リーズの言葉に、教皇と王女は再び深く頭を下げた。こうして、人類最大の宗教国家と魔王領の間に、歴史上類を見ない「土下座と洗濯」による和平が成立したのである。


宴は、昨夜の騎士団の残骸を片付けた後、さらに豪華に開催された。教皇も王女も、最初は「魔族の食事など」と敬遠していたが、ミーナが焼いた「分子レベルで水分量を調整した黄金のデニッシュ」を一口食べた瞬間、信仰心が揺らぐほどの衝撃を受け、三十分後にはレイヴンと一緒になって「このパンこそが神だ!」と酒を酌み交わしていた。


「ガハハハ! 教皇殿、いい飲みっぷりだ! リーズちゃんは俺がしっかり鍛えてやるから安心しろ!」


「お、お手柔らかに……リザ殿の特訓に、我が国の聖女が耐えられるか心配でしてな……」


神級魔法の使い手が揃う中で、もはや戦争などという非効率な手段を選ぶ者は一人もいなかった。アルスは、赤くなった顔で楽しそうに笑うリーズを見ながら、手元のノートに新しい数式を書き加えた。

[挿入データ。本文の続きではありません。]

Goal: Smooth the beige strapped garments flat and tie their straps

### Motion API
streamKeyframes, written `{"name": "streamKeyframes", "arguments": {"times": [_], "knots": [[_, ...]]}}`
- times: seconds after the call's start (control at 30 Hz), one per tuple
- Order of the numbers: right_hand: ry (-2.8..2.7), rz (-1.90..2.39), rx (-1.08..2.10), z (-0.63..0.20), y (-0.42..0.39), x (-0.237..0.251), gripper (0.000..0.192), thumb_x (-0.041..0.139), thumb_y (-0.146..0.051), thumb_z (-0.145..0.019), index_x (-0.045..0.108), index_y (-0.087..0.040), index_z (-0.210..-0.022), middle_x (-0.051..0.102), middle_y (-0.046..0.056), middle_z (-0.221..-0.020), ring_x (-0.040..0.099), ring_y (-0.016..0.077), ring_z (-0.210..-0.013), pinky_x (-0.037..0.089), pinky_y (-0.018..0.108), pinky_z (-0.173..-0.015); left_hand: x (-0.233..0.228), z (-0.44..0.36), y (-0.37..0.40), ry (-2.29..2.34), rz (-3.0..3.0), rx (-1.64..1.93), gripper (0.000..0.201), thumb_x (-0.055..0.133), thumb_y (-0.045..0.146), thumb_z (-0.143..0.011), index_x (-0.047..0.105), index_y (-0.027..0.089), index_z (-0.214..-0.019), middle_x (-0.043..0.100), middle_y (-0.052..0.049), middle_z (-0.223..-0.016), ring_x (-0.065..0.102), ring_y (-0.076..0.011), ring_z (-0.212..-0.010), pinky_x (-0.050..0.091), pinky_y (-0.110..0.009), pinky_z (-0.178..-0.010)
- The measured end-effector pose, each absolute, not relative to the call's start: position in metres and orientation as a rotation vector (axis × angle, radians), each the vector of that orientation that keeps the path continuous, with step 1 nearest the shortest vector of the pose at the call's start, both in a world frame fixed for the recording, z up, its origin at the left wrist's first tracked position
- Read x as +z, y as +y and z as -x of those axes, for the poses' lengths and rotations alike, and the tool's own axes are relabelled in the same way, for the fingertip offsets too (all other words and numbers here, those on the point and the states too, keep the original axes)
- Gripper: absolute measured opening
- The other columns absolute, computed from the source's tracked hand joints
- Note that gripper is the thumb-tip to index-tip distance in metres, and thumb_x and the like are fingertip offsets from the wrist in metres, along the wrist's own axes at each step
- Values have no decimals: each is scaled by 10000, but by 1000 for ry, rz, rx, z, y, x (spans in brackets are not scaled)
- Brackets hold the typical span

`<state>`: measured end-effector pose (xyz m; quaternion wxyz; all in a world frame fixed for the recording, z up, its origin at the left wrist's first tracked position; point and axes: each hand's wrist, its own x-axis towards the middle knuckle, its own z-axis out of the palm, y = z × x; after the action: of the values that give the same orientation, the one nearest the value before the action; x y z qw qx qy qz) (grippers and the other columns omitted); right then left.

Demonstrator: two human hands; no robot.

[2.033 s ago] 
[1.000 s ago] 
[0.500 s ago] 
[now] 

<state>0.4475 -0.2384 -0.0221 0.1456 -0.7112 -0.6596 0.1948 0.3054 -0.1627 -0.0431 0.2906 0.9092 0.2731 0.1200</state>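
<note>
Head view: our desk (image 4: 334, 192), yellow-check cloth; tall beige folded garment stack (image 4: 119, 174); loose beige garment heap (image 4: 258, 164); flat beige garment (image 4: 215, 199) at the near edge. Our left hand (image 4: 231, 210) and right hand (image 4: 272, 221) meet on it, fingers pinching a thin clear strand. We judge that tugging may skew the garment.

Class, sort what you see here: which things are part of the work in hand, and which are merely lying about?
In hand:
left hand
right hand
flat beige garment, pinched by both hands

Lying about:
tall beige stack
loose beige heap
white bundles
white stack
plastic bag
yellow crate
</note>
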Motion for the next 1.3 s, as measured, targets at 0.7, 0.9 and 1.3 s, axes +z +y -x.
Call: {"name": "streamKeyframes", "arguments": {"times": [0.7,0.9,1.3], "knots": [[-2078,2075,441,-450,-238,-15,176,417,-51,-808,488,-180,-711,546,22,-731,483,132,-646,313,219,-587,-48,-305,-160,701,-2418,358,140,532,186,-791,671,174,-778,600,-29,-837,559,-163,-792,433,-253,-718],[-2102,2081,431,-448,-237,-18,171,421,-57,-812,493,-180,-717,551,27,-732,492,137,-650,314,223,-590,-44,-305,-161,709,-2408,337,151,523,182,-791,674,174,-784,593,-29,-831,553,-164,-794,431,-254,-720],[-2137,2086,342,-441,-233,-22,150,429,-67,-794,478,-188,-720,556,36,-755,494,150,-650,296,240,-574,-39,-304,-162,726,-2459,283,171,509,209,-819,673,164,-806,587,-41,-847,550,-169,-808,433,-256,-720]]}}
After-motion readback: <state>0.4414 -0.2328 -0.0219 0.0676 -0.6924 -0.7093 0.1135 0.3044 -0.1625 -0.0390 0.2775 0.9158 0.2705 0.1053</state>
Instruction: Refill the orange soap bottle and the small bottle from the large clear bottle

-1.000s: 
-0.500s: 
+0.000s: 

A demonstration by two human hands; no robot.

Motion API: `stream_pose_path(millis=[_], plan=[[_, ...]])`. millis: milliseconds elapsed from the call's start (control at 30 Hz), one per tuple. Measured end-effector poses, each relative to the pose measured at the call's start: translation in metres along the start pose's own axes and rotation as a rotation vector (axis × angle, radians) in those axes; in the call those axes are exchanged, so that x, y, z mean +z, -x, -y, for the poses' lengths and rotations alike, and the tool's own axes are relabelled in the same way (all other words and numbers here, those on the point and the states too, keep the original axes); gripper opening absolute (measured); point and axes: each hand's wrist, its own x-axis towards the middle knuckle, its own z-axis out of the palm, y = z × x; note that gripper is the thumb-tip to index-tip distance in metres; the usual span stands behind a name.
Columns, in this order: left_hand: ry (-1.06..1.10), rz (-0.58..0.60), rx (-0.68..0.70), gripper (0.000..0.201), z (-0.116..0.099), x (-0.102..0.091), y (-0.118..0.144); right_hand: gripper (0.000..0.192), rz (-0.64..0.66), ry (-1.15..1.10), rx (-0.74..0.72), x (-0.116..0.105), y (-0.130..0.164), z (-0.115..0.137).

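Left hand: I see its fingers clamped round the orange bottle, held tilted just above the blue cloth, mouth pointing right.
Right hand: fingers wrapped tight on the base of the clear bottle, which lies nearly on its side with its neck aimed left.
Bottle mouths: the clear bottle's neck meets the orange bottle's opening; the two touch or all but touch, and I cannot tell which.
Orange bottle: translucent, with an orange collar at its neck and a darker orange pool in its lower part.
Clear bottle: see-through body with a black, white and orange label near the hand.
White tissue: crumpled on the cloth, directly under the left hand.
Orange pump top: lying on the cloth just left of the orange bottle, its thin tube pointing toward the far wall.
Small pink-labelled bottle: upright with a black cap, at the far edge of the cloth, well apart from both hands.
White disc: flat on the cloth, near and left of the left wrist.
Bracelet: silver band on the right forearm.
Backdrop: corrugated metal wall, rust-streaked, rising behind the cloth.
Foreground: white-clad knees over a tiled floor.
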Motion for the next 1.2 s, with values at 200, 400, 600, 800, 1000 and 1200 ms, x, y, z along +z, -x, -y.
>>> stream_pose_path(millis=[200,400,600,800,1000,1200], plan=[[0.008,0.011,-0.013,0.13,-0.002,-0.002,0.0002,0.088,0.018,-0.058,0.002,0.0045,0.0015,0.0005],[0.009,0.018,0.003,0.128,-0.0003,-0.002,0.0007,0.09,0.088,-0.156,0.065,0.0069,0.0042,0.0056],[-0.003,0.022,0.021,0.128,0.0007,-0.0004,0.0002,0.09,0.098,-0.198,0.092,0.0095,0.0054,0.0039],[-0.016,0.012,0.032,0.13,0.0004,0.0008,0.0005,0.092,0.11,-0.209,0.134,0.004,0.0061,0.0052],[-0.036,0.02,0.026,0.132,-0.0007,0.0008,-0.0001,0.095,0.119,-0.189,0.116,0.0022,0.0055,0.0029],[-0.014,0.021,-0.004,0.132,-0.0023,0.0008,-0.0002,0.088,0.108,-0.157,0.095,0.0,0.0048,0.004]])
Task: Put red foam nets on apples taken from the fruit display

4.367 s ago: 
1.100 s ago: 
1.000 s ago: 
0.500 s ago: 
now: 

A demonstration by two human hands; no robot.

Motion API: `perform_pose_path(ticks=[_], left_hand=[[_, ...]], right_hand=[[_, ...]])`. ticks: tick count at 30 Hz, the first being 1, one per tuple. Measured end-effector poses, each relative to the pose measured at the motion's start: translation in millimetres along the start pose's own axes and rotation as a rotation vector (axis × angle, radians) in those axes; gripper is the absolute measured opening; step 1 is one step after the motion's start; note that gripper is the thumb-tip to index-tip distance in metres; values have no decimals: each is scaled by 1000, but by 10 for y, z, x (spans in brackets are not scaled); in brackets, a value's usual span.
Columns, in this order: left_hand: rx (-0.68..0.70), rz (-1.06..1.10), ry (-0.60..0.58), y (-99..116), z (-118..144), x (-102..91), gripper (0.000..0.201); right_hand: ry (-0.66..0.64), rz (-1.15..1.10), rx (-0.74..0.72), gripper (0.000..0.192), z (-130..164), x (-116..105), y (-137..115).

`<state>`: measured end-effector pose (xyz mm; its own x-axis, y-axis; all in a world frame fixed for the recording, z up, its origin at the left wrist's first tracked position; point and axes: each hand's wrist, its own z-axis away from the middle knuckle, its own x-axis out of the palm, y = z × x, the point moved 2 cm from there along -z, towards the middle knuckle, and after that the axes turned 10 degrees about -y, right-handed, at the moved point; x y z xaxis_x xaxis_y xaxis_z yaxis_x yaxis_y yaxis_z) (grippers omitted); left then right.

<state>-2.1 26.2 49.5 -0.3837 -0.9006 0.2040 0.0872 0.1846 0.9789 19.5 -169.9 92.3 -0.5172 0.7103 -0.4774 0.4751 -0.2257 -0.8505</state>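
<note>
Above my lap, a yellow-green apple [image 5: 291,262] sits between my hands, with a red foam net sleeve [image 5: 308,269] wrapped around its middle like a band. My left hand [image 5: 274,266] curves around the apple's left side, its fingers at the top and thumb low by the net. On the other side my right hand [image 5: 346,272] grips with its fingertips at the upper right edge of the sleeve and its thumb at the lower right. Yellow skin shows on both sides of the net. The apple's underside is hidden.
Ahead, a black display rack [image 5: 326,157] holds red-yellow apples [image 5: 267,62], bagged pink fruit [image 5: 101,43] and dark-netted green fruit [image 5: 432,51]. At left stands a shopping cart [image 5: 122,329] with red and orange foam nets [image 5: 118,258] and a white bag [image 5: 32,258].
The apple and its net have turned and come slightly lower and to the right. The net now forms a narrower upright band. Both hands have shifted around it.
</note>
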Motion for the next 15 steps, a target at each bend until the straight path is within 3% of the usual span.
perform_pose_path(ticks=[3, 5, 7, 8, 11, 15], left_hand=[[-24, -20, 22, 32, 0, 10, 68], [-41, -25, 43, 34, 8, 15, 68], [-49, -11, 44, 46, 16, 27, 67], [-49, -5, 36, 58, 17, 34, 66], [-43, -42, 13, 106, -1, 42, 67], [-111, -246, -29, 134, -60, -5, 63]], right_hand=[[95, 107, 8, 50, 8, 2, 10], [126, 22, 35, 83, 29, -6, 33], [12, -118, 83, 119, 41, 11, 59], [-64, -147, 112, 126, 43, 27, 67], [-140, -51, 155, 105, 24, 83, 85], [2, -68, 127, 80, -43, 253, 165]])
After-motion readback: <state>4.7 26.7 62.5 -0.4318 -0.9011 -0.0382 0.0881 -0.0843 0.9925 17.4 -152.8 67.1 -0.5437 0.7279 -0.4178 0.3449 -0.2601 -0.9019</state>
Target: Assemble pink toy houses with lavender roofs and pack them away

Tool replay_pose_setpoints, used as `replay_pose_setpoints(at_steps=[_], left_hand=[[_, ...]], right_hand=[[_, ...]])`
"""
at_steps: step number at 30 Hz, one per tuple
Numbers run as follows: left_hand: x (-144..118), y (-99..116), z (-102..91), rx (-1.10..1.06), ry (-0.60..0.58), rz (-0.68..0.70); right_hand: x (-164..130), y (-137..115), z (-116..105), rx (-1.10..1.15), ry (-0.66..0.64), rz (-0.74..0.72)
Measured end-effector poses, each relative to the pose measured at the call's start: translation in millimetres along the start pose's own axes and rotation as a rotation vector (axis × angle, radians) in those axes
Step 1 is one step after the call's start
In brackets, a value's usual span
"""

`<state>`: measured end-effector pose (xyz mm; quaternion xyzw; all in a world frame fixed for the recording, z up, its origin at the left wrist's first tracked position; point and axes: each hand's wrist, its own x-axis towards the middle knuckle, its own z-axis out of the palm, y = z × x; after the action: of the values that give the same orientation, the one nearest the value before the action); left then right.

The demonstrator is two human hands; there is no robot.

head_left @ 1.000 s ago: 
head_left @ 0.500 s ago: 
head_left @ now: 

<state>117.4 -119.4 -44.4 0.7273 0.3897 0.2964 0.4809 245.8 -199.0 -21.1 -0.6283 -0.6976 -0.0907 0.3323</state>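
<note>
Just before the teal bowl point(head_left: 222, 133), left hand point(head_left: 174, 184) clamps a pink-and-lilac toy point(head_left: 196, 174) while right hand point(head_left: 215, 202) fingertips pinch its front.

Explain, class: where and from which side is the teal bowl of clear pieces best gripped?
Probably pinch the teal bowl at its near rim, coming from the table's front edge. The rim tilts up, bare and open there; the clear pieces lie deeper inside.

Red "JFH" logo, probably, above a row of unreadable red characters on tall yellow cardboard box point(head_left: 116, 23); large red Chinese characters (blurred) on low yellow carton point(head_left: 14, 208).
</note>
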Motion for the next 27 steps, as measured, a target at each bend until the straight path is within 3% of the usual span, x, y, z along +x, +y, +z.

(幸福=美味しい食事+清潔な環境+圧倒的な武力による抑止力)


「……さて、和平も成ったことだし。リーズさん、明日からは『全自動・高速食器洗い機』の量産モデルのテストを手伝ってもらうよ」


「はい! お任せください、アルス様!」


アシュタリアの聖女は、もはや「無期限の留学生」として、この理不尽で温かな魔王城の欠かせない一員となったのである。